Alice Gribbin's essay makes art feel like something I can simply meet—no pretense, no academic scaffolding, just my lived experience, my senses, my eyes. She reminds me that engagement itself is enough, that I don't need permission or authority to have a relationship with what I see. Her argument feels both revelatory and inevitable, as if she's articulating something so fundamentally true that it's been waiting just beneath the surface of our conversations about art. Art isn't a puzzle to be solved or a text to be decoded, but a living experience to be encountered with full attention and open perception.
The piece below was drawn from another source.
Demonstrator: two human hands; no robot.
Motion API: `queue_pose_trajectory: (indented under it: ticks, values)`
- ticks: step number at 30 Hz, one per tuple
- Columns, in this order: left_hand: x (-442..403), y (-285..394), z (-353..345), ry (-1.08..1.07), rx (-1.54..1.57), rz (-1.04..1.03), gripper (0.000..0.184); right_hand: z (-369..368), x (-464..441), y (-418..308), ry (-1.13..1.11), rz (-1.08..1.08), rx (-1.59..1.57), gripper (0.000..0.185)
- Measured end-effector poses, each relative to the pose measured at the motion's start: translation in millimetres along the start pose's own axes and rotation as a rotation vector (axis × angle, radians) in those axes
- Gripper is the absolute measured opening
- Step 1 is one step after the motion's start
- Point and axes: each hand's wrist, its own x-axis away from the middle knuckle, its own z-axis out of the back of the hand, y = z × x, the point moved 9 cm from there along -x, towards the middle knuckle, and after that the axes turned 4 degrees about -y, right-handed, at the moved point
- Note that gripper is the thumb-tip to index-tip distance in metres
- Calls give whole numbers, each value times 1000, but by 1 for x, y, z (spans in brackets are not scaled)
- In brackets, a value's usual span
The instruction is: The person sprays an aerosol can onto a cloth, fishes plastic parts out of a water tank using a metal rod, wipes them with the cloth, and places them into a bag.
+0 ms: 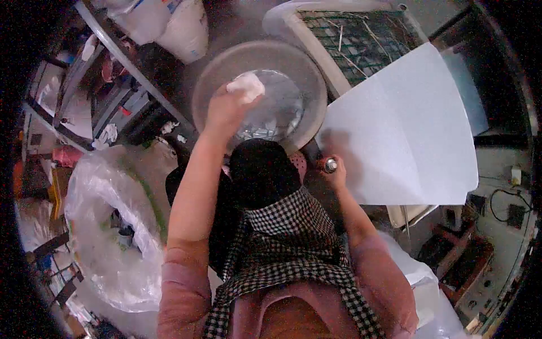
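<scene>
Your left hand was closed around a white, soft-looking wad, held above the wide, round, grey-beige basin. Inside the basin was a shiny, streaked round area; whether it was liquid or film, you could not tell. Your right hand was wrapped around a dark cylindrical container with a silvery metallic top, upper end toward you, at the basin's near right.

Just beyond that container, a large, smooth white sheet spread out to the right, a shadow lying on it near your fingers. It covered part of a cream-rimmed tray with green wire mesh, where thin pale sticks lay, and so blocked your view of the tray's nearer end. A rounded black form hid the basin's near rim, and your left forearm passed in front of its left side. Below, your black-and-white checked apron filled the middle.

On your left, a grey metal bar slanted down toward the basin, with bulky white sacks beyond it. Nearer you sat a big, crumpled, translucent plastic bag, its mouth open. Far to the right, reddish-brown blocky objects stood below a looped black cable.
</scene>
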Motion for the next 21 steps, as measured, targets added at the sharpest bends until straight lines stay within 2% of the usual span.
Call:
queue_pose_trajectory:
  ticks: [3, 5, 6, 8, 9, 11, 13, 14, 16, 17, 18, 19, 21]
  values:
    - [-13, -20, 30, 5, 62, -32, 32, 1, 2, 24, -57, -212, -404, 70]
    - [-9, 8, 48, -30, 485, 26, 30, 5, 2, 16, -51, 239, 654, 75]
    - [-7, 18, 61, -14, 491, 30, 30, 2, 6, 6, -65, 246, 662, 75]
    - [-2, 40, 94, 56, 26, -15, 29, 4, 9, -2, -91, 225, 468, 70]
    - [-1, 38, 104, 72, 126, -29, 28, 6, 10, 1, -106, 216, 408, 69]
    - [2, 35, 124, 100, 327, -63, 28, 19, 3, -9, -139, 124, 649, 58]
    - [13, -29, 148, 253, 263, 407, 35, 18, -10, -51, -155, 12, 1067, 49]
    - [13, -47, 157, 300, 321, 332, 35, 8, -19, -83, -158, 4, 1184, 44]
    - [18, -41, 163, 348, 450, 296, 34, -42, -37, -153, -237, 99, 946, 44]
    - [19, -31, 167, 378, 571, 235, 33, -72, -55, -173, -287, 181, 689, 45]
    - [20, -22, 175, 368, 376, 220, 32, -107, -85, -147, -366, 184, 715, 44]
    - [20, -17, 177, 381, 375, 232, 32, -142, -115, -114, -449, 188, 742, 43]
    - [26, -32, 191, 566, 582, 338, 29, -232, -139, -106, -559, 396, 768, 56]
This essay inspires and reassures in equal measure. In 2017, I abandoned an MA in photography at a highly-regarded college. Everything, I was told, was power swaddled in discourse. My male gaze, and every other datum of myself, was ipso facto suspect. No amount of sackcloth and ashes would be sufficient. I didn't pick up a camera again until last summer. For the previous years, taking pictures had been re-upsetting, a shutter release for unhappy memories.
Thrilled to see this serious discussion about the potential for figurative work, which has been problematized in all the ways you describe. I work with a figurative sculptor who creates work in a wide variety of styles and IMO treats the subject with respect and dignity. He focusses more on male figures, but when he chooses to portray the female it is for powerful reasons. This video covers an installation he did of a suspended kinetic sculpture at a local hospital. We've received incredibly moving feedback from patients who find the artwork empowering and soothing as they navigate their health journeys. https://youtu.be/ZBShqgyvuNM?si=eVBOBMPURHqUdkZa
He doesn't tend to pursue 'beauty' in his figures, but I see his work as striving for potentiality. In some cases I think that the less refined, less realistic style that he often sculpts can offer a broader interpretive bandwidth than the more classical ones. It's always a fine balance.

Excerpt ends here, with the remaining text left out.